### [What to produce]
Bring together copies of the lines in the data below that contain the word "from".

### [Provided material]
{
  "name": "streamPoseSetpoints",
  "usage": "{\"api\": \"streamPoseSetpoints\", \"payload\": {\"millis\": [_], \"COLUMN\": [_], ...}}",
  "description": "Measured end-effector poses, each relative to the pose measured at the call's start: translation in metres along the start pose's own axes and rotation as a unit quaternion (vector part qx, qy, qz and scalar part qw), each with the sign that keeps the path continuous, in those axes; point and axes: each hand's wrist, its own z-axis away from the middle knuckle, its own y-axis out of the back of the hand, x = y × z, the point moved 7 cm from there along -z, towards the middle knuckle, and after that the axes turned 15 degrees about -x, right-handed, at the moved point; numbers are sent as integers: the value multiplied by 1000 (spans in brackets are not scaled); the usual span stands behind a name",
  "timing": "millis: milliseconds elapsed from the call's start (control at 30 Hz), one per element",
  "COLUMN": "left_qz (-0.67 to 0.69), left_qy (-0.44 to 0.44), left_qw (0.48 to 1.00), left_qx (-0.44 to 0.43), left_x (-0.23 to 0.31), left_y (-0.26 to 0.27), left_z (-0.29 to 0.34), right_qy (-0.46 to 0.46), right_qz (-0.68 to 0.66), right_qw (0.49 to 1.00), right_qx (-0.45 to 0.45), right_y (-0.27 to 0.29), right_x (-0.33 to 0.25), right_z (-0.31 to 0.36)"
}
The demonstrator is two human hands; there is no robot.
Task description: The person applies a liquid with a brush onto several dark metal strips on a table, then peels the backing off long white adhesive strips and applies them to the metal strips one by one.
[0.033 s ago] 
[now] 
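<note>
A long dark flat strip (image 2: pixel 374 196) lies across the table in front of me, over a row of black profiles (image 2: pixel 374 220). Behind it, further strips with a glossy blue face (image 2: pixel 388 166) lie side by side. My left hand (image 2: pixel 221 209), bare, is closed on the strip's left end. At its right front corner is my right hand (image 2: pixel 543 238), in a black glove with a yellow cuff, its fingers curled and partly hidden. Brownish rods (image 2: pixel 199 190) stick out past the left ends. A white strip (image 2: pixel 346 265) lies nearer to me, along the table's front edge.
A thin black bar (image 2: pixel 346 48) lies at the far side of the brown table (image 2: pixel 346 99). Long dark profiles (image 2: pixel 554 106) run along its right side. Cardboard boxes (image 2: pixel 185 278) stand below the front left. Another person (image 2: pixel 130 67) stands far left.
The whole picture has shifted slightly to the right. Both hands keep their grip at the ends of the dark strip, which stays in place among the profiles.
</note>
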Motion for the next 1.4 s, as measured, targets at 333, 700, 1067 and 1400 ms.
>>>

### [Finished task]
  "description": "Measured end-effector poses, each relative to the pose measured at the call's start: translation in metres along the start pose's own axes and rotation as a unit quaternion (vector part qx, qy, qz and scalar part qw), each with the sign that keeps the path continuous, in those axes; point and axes: each hand's wrist, its own z-axis away from the middle knuckle, its own y-axis out of the back of the hand, x = y × z, the point moved 7 cm from there along -z, towards the middle knuckle, and after that the axes turned 15 degrees about -x, right-handed, at the moved point; numbers are sent as integers: the value multiplied by 1000 (spans in brackets are not scaled); the usual span stands behind a name",
  "timing": "millis: milliseconds elapsed from the call's start (control at 30 Hz), one per element",

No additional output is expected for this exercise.